Aos 30 anos, ela está convencida de que seu desejo de não ser mãe a
acompanhará pelo resto da vida e teve a prova disso no ano passado,
quando ficou grávida.
"Acho que nunca chorei tanto em toda a minha vida. Não sabia o que fazer", lembra.
"Não acho que seria capaz de abortar. Então estava certa de que não
teria outra opção que não fosse dar o bebê à adoção. Ao final isso não
foi necessário porque o bebê não sobreviveu. E eu sei que as pessoas
dirão que eu provoquei isso. Que o bebê não se sentiu querido e não pôde
permanecer", conta com timidez.
'Fisicamente, não podia lidar com um filho'
As razões de Leah são complicadas. Por um lado, ela admite não sentir
simpatia por crianças: "Para mim, é como tentar interagir com um objeto
estranho".
Por outro, não se sente fisicamente capaz: sofre de depressão e fadiga
crônica - do tipo de cansaço intenso e contínuo que não se resolve com o
simples descanso.
"Fisicamente, não poderia lidar com um filho", conclui a jovem de 29 anos.

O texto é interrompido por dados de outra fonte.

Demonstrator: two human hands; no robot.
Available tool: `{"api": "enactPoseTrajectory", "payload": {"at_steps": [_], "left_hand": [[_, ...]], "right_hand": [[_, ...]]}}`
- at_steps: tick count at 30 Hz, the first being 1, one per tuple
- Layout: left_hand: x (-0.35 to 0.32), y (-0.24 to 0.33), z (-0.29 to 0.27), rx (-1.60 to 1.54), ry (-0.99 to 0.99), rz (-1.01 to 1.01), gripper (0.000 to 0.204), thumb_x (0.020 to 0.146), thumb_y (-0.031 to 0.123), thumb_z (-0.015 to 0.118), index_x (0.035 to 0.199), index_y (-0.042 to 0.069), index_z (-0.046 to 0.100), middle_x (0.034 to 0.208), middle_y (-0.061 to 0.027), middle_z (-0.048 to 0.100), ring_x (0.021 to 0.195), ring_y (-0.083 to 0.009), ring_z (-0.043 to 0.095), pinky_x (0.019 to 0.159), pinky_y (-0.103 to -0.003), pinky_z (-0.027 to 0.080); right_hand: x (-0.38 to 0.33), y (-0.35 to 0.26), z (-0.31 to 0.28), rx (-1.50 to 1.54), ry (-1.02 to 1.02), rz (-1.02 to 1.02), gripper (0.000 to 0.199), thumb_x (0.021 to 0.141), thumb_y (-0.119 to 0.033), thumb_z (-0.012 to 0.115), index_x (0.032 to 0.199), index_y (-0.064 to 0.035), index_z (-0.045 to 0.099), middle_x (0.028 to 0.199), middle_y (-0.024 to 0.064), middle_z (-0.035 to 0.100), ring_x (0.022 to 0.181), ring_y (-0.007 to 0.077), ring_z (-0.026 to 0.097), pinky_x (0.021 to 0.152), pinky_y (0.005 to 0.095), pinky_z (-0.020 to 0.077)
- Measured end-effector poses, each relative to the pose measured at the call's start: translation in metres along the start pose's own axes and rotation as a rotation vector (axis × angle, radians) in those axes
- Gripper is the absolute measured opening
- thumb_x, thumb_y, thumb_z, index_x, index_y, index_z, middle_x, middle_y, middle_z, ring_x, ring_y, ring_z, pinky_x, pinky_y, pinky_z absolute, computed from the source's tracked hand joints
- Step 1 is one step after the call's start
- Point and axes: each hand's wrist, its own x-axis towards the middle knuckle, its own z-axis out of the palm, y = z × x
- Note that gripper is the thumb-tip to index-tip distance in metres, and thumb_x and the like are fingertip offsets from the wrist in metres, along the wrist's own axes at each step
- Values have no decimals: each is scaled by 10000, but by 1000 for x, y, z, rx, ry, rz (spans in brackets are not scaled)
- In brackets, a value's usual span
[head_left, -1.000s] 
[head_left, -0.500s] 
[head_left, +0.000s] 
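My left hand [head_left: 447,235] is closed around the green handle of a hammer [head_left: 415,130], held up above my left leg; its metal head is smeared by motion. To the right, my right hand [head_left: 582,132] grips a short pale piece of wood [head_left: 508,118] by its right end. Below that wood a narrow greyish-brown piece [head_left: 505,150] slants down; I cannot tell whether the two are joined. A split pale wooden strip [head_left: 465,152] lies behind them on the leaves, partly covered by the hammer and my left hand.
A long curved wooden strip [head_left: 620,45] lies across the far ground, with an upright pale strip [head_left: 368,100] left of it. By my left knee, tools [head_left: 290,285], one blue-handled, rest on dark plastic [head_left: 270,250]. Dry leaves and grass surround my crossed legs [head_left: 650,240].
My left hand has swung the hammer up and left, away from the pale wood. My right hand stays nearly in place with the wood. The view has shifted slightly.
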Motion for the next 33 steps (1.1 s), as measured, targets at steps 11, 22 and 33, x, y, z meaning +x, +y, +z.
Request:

"Eu teria que parar de tomar meu remédio durante a gravidez porque isto
afetaria a saúde da criança. Mas
meu remédio é o que me mantém acordada
e sem dor, o que me ajuda ser uma pessoa normal", destaca.
Seu namorado, Phil, compartilha de sua decisão de não ter filhos e seus pais a entendem.
"Apoiamos totalmente", dizem os pais.